In light of the records, the above recognition by the court below is justified and there is no violation of the rules of evidence as argued by the theory of the lawsuit, and the circumstances of the accident are the same as the above finalized facts by the court below, and in this case where the above non-party 1 did not recognize that the speed was reduced and stopped rapidly due to the occurrence of danger or other unavoidable reasons, the above judgment by the court below is acceptable in light of the purport of Article 17 (3) of the Road Traffic Act where the rapid suspension or reduction of speed is prohibited except for the case of prevention of danger and other unavoidable circumstances, and there is no error of law in the misapprehension of the legal principles as to joint tort as pointed out by the theory of the above judgment by the court below.

In addition, according to the reasoning of the judgment below and the records, the above deceased non-party 3 was found to have been involved in the accident of this case while visiting the above non-party 2, who was dispatched to the above military's resort center after completing a marriage ceremony with the above non-party 4, who was on duty with the above non-party 2 and the non-party 4, who was on duty in the military's resort center, and going out as the above non-party 2 and the above non-party 2, who was on duty in the military's resort.
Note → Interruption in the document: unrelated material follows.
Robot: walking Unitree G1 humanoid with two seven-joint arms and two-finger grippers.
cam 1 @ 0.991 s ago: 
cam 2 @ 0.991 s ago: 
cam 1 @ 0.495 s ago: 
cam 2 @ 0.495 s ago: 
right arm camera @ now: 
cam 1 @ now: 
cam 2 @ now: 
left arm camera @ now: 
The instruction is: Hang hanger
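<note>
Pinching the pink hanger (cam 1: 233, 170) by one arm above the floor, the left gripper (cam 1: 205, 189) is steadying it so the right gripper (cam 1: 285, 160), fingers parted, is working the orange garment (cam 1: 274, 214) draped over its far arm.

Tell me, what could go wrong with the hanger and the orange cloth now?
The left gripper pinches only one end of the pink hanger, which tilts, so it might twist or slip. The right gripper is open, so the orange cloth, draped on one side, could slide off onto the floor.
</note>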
Thus, even if the non-party 1, who was prohibited from boarding the military on the public holiday, was on duty of the military, he cannot be deemed to have operated the above franch as a driver of the large-unit's office at the time of this case, and the case where the party members pointed out by the theory of the lawsuit, are different from the case, and therefore, it is not a proper precedent in this case.

Therefore, the appeal is dismissed and the costs of appeal are assessed against the losing party. It is so decided as per Disposition by the assent of all participating Justices.